Mozambique shortlists three companies to compete for the country's third mobile licence

With a mobile penetration rate of less than 25%, Mozambique is viewed as a market with significant potential.
With a mobile penetration rate of less than 25%, Mozambique is viewed as a market with significant potential.

Mozambique's National Institute of Communications (INCM) has shortlisted three companies for the county's third mobile licence.

The three successful bidders were Vietnamese telco Movitel, Portugal Telecom and Uni Telecom unit TMM, and a joint venture of Angola's UNITEL SA and Mozambique's Energy Capital SA.

Speaking at a press briefing, Americo Muchanga, INCM director, said that the technical and financial proposals of the three bidders will be evaluated over the next two months, after which the INCM will announce the winner.

The winning bidder will compete with Mcel, the mobile arm of incumbent Telecomunicaçöes de Moçambique, and the second entrant, Vodacom.

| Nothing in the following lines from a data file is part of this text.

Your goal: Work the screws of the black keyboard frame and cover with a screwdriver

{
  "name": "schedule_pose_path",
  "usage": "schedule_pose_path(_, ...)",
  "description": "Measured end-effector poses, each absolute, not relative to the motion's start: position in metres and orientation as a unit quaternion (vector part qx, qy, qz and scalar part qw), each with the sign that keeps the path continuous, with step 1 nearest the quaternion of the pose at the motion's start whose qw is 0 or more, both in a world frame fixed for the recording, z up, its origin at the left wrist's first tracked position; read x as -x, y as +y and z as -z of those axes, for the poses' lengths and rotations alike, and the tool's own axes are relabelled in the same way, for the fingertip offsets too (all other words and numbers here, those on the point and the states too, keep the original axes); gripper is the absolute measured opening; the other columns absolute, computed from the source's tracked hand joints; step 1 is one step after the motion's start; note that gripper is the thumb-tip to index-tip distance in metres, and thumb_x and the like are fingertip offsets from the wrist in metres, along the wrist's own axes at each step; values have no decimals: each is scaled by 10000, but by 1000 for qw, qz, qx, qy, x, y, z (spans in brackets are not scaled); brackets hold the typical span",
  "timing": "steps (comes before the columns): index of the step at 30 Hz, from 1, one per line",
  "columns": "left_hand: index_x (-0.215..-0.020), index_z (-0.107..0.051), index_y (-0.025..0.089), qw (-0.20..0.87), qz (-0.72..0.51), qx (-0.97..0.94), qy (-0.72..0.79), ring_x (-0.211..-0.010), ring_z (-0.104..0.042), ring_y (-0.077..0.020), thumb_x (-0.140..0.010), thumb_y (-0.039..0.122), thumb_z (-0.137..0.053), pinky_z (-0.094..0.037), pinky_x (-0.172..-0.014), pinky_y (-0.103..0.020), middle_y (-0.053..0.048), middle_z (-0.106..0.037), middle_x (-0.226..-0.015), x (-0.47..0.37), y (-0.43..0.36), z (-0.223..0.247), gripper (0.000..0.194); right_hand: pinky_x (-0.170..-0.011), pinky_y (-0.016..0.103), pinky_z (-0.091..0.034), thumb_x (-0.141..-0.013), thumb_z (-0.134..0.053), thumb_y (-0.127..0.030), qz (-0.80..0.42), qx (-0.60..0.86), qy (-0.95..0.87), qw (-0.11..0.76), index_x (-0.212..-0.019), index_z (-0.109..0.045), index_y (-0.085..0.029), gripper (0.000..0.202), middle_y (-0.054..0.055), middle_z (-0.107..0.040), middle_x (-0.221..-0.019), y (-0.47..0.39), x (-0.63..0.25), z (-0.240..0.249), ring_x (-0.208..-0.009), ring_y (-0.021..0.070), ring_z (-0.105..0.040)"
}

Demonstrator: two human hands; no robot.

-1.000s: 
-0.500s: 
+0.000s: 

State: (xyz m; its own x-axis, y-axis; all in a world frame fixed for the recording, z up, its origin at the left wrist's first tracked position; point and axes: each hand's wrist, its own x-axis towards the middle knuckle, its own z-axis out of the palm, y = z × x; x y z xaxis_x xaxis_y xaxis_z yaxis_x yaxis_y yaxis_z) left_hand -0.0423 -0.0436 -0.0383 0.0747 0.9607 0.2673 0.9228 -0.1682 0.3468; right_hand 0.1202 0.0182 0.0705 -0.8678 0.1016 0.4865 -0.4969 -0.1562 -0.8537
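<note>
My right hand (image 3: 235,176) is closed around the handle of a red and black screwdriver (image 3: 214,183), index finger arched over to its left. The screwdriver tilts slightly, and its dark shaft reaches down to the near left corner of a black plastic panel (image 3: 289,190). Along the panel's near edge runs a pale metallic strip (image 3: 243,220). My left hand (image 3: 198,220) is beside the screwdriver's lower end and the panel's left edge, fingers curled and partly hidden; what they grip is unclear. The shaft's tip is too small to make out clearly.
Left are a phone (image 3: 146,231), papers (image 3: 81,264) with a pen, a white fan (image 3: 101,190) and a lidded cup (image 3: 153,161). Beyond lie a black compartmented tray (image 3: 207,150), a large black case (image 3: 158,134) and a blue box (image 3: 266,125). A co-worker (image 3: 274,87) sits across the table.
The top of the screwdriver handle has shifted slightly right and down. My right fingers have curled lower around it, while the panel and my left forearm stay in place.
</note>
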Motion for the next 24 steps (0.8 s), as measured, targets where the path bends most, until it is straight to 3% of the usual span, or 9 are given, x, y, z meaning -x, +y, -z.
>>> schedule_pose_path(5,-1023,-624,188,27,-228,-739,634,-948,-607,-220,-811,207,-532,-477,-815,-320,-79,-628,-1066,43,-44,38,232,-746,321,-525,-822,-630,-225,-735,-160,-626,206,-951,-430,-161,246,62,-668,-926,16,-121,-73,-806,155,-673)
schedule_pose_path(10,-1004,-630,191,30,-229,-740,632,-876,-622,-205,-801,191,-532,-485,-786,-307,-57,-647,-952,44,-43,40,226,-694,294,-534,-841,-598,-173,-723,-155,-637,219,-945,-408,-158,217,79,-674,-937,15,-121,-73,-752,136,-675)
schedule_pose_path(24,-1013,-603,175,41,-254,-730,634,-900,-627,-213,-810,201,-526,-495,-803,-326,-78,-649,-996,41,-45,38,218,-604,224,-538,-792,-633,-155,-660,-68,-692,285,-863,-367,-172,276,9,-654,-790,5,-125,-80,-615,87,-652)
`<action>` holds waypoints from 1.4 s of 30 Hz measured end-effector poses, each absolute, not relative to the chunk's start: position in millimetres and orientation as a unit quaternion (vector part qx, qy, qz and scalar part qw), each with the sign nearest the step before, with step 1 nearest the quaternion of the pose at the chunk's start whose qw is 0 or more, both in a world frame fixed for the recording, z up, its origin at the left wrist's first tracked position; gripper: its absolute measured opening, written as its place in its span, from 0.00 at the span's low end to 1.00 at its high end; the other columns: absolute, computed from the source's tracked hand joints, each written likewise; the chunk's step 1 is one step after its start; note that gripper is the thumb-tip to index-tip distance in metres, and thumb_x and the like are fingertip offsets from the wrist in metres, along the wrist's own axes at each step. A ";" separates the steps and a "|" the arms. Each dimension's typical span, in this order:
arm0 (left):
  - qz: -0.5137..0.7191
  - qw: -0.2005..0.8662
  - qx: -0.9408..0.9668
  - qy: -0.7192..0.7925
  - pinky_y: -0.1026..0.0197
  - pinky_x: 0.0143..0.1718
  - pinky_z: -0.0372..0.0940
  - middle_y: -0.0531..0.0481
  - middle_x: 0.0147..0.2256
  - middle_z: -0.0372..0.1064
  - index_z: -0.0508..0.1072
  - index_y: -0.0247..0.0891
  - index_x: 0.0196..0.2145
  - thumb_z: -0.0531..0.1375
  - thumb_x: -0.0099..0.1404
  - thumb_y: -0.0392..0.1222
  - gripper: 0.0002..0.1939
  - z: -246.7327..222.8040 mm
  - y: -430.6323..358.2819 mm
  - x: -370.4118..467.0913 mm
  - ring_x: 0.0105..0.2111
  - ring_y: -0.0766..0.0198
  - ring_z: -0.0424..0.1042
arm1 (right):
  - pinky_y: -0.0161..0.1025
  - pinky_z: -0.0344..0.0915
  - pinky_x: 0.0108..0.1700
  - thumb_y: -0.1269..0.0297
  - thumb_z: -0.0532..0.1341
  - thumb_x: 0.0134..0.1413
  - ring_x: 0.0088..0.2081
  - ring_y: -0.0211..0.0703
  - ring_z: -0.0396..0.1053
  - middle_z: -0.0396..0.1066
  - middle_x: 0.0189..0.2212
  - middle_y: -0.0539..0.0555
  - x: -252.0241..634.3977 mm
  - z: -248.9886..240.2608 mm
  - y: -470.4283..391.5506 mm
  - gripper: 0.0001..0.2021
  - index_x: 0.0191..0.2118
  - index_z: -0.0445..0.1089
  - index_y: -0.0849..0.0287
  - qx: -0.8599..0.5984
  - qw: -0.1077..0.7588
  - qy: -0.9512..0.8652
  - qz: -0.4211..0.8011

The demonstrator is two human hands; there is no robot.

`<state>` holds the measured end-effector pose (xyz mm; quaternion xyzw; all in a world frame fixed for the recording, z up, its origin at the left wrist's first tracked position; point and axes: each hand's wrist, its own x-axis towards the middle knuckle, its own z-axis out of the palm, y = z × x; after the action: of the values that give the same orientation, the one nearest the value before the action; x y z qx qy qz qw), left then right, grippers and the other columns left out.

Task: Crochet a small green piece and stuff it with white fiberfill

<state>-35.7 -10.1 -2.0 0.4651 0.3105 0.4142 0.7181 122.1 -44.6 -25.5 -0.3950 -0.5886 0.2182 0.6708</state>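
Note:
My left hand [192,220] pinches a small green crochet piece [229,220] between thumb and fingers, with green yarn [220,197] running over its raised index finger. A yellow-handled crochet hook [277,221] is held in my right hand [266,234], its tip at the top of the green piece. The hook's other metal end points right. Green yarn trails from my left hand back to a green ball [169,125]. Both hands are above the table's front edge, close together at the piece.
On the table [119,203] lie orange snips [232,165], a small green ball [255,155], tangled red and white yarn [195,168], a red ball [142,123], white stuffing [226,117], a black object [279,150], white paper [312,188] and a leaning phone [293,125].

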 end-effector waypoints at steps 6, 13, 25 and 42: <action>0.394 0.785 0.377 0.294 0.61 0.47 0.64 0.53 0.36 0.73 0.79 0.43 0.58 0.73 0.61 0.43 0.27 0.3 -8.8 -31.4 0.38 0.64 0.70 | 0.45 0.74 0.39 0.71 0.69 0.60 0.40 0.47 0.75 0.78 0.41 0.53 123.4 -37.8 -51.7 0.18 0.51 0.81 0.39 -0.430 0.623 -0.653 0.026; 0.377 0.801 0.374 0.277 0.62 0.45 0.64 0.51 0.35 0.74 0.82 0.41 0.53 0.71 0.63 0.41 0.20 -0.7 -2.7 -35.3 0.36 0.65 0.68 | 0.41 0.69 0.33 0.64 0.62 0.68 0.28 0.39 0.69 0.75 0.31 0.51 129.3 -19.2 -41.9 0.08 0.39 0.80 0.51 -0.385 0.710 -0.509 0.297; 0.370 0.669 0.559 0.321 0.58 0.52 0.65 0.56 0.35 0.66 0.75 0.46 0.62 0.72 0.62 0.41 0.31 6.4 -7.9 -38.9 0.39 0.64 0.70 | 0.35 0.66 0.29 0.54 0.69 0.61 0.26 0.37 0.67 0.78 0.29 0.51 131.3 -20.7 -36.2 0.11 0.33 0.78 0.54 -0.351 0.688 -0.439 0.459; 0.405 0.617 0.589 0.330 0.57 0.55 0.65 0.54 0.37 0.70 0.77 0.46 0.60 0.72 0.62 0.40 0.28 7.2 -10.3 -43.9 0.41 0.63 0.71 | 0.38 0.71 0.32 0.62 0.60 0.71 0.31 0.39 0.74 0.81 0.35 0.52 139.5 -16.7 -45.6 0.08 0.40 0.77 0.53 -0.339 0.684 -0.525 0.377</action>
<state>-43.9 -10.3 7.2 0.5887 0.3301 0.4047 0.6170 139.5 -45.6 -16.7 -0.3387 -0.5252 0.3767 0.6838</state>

Mozambique's government, which launched the tender in April, put a reserve price of US$25 million on the license.

Daniel Jones, a partner at research firm Onda Analytics, said that Portugal Telecom appeared to be "the main contender" for the licence from the shortlist announced by the regulator, particularly given the country's history of investment in Portuguese-speaking countries.

But Jones said that the winner will face some significant challenges. "The winner will have to be very careful in controlling both its capital and operating expenditure in order to run a financially sustainable operation," he said.

"Vodacom, the second mobile entrant in Mozambique, became EBITDA-positive only in its last financial year and continues to make an operating loss, due to ARPU of only just above $3."

Jones added that this loss came despite Vodacom building up a significant subscriber base of 2.3 million since its launch in 2003 and also having the highest number of subscribers per employee of any Vodacom operation.

"Typically a third entrant will struggle to match the financial performance of a second entrant for some time, as it builds up its market share. Vodacom's results are a warning for bidders for the third licence to be cautious in their plans and expect to have to support the initial investment for several years," he said.

Mozambique, which has a population of about 21.6 million people, had 4.88 million mobile subscribers by the end of June 2009, up from 3.87 million a year earlier, giving a mobile penetration rate of about 22.4%, according to data from TeleGeography.